• Your objective: Skip the pictures, please, and write out exactly the lines from the opening of the data through the line containing "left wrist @".

• Input data:
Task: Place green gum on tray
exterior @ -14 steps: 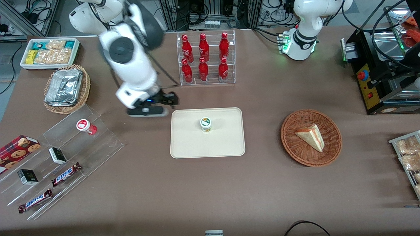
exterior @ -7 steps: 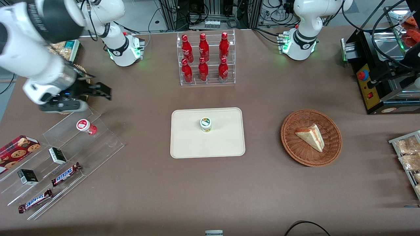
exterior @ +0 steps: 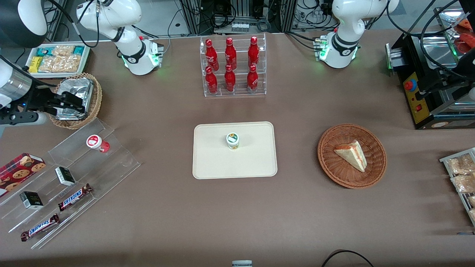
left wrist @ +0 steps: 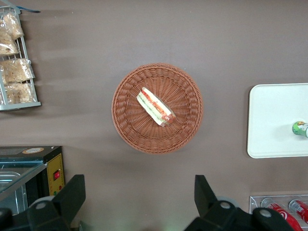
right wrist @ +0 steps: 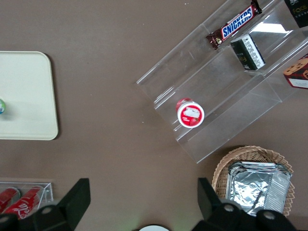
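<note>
Nearest the front camera, at the working arm's end of the brown surface [exterior: 237, 215], a clear acrylic step stand [exterior: 70, 178] carries two Snickers bars [exterior: 75, 197], two small dark boxes [exterior: 65, 175], one cookie box [exterior: 20, 168] and one red gum bottle [exterior: 97, 142] with a white lid.

Farther from the camera, about midway along the surface, lies one cream tray [exterior: 207, 163]. One green gum [exterior: 232, 140] stands upright on it, near its middle, with nothing touching it. Beside the tray, toward the parked arm's end, one round wicker basket [exterior: 330, 167] holds a single sandwich wedge [exterior: 351, 155].

The gripper [exterior: 72, 104] hangs at the working arm's end, well apart from the tray, in front of a smaller wicker basket [exterior: 97, 96] that holds a stack of foil containers [exterior: 74, 97]. Its jaws are spread wide and empty; in the right wrist view the gripper [right wrist: 143, 207] has both black fingers [right wrist: 77, 199] set far apart above bare surface, with the red gum bottle [right wrist: 190, 113] and the edge of the tray [right wrist: 33, 96] below.

Farther still, a clear rack [exterior: 233, 65] holds six red cola bottles [exterior: 230, 79], three in each of two rows, and a white bin [exterior: 57, 59] holds snack packets.
</note>
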Action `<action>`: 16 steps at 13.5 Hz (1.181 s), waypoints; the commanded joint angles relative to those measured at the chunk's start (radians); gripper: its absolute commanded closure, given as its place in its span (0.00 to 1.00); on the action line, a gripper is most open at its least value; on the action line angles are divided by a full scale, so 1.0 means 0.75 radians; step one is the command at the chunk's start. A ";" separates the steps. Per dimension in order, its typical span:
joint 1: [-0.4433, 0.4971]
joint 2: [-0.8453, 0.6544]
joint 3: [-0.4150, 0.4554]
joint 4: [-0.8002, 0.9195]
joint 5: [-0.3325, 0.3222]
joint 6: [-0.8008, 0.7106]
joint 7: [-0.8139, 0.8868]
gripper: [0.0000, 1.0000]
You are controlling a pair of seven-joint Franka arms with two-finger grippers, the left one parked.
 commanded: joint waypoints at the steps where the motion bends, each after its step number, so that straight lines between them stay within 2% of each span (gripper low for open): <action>1: -0.001 -0.007 -0.028 0.016 -0.021 -0.032 -0.038 0.01; 16: -0.056 0.140 -0.084 0.151 -0.021 -0.012 -0.134 0.01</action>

• Result:
Task: Place green gum on tray
exterior @ -14 steps: 
exterior @ -7 steps: 
exterior @ +0 steps: 
left wrist @ +0 steps: 

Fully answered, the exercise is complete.